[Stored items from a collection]
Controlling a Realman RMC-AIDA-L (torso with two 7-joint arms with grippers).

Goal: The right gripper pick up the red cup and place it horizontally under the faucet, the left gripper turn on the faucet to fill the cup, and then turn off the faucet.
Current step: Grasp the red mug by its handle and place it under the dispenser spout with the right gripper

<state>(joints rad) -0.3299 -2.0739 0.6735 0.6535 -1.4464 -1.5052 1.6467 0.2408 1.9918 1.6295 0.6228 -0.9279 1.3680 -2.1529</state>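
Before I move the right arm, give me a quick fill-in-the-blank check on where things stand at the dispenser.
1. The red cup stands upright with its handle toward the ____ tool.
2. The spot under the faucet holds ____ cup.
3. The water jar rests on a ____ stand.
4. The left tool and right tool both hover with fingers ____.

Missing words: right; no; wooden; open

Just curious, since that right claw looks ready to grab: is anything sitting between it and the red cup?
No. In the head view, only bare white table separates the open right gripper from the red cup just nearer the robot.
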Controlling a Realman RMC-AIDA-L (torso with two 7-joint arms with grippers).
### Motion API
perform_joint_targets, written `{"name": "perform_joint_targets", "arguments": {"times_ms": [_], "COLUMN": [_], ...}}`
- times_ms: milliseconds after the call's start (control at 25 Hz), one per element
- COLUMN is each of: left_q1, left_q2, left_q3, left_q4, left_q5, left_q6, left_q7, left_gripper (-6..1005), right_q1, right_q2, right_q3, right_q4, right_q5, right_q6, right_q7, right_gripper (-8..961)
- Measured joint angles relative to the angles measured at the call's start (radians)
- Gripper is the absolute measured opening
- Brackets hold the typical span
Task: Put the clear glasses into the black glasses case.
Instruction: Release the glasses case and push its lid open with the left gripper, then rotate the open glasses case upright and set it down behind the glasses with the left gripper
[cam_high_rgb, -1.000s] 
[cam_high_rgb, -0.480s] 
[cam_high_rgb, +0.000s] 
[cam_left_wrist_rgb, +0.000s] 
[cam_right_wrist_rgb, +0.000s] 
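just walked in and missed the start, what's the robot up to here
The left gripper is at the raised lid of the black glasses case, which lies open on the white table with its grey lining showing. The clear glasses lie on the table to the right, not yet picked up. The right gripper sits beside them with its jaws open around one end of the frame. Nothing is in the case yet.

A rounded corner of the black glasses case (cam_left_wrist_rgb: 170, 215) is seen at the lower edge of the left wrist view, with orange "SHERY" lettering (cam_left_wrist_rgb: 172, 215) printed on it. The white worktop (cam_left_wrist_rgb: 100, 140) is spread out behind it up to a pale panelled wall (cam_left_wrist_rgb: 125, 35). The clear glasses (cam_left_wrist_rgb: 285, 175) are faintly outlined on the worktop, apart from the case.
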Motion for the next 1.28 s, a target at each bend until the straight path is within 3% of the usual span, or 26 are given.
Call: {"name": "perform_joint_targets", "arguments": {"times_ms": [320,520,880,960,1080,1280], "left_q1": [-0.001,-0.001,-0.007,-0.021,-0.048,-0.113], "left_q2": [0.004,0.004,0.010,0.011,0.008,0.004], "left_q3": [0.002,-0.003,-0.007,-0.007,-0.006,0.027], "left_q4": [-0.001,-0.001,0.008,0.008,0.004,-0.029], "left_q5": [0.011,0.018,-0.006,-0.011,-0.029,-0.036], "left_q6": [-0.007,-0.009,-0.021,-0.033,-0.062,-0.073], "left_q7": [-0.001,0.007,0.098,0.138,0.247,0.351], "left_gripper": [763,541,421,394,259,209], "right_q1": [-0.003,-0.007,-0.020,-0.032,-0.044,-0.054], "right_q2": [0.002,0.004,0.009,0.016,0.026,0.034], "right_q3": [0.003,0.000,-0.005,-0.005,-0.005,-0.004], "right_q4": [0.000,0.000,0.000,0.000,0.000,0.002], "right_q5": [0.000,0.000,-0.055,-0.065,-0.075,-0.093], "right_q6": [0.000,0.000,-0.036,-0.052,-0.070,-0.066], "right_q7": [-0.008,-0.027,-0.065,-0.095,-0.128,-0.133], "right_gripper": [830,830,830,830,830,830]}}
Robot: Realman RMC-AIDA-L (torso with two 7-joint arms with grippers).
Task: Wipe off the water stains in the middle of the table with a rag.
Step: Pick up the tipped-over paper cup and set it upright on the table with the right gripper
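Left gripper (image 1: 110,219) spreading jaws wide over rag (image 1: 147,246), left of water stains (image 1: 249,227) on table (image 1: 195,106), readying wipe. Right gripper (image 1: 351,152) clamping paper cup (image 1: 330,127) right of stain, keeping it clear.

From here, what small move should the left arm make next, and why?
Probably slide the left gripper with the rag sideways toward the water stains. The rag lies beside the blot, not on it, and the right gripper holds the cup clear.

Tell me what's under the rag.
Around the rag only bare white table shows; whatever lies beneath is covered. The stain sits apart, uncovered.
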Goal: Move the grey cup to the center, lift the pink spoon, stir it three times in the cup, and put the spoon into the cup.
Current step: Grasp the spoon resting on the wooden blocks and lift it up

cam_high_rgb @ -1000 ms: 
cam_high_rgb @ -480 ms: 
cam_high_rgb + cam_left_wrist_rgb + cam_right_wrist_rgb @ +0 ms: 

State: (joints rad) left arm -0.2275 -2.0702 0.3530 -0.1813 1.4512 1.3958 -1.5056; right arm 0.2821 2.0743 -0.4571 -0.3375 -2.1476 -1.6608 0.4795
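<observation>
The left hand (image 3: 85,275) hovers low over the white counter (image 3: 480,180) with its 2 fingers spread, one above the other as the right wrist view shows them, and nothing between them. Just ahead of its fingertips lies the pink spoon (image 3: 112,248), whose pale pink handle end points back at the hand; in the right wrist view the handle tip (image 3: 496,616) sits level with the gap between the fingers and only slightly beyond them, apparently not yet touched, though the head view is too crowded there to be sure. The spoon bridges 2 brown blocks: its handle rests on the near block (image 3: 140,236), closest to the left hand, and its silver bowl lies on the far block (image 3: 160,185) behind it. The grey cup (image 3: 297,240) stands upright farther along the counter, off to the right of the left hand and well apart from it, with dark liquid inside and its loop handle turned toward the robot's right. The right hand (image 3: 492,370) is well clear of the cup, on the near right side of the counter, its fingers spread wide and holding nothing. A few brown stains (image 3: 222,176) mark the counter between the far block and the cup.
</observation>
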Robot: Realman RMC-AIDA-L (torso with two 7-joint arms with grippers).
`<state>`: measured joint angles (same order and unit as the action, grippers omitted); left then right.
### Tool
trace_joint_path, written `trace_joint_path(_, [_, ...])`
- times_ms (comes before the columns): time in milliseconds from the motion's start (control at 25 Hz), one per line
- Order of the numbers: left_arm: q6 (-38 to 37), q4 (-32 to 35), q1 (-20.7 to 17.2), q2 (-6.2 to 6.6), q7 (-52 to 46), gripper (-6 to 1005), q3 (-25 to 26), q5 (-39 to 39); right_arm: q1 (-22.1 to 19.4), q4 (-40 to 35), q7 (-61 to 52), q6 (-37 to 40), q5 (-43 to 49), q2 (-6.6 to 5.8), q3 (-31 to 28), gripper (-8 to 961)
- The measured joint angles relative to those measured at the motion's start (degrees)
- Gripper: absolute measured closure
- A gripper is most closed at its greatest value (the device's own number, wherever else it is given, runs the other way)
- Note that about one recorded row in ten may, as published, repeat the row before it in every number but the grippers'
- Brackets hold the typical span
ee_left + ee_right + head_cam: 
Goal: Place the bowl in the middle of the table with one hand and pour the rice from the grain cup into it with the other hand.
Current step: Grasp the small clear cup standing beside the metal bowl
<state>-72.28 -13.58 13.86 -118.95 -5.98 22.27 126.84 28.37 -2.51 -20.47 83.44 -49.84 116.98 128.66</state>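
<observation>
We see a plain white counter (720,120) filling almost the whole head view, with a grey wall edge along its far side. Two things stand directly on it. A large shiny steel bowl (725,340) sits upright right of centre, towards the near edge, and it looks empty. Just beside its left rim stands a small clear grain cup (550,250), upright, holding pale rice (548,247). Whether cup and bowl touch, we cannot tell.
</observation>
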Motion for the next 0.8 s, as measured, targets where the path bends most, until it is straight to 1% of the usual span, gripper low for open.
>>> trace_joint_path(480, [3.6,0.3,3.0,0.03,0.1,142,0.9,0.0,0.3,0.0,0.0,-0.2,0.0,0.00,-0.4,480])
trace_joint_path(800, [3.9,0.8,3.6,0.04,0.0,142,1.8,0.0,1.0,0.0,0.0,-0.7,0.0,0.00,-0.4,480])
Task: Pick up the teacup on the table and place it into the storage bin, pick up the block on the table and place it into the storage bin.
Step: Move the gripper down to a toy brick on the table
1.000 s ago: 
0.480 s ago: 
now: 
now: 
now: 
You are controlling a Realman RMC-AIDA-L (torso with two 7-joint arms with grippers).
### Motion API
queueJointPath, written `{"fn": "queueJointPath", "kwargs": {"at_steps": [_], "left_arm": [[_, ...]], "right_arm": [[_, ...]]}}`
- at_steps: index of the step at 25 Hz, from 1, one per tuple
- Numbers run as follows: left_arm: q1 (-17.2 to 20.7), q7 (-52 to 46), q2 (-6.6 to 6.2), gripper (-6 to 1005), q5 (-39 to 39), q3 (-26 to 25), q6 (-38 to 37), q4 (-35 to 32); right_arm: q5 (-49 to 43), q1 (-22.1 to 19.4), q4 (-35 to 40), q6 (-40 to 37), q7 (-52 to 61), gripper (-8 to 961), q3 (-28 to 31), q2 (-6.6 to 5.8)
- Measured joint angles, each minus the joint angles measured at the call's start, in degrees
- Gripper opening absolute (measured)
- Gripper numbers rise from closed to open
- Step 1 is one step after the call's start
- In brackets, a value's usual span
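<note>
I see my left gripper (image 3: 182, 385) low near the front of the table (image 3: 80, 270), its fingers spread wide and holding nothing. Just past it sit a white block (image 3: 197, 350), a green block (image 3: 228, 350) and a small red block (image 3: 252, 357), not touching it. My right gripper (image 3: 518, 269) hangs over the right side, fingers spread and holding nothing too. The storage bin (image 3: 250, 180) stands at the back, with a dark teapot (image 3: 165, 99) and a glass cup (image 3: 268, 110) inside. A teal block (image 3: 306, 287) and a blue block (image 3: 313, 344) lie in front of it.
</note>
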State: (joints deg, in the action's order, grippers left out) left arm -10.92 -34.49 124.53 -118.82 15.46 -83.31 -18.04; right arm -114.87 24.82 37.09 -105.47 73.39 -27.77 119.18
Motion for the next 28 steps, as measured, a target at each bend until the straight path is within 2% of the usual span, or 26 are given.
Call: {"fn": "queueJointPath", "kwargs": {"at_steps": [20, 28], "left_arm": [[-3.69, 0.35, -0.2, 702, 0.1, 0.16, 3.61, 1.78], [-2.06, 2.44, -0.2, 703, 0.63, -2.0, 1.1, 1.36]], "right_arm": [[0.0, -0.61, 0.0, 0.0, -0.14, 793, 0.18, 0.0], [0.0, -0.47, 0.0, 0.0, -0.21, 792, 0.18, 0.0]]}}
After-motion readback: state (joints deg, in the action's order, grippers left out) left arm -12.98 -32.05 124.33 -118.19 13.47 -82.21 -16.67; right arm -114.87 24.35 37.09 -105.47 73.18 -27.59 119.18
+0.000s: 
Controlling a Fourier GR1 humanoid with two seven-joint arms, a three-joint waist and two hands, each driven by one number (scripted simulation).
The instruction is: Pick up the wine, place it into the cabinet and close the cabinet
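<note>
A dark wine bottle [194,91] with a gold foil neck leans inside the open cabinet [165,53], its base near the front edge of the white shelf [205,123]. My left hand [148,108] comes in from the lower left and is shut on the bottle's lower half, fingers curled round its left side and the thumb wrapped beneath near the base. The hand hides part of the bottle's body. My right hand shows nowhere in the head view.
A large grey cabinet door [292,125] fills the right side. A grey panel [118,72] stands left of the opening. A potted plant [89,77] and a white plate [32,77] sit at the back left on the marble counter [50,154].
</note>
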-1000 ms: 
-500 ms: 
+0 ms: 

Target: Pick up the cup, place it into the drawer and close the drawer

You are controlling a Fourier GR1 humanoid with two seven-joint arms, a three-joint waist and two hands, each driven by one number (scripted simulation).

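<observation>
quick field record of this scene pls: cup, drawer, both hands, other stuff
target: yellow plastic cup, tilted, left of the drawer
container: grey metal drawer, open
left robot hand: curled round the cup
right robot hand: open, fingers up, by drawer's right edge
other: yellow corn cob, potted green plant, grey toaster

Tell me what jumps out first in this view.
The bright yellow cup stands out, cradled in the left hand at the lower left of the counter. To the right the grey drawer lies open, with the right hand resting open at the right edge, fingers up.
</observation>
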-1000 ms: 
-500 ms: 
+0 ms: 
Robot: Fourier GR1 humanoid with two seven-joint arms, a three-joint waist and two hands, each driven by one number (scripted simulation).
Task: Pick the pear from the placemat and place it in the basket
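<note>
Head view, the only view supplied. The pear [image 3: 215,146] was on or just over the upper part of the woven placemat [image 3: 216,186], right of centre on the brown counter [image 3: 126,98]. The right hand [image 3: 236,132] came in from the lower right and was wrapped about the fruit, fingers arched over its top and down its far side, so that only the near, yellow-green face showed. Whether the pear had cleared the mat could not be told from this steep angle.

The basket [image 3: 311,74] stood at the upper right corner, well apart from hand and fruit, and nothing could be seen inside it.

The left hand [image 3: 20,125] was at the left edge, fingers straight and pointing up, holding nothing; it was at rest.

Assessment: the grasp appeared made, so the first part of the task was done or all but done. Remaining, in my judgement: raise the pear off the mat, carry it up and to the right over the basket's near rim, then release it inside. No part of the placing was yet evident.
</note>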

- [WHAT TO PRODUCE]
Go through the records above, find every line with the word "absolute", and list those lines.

- [EXERCISE OUTPUT]
- Gripper is the absolute measured opening
- Gripper: absolute measured closure
- Gripper opening absolute (measured)

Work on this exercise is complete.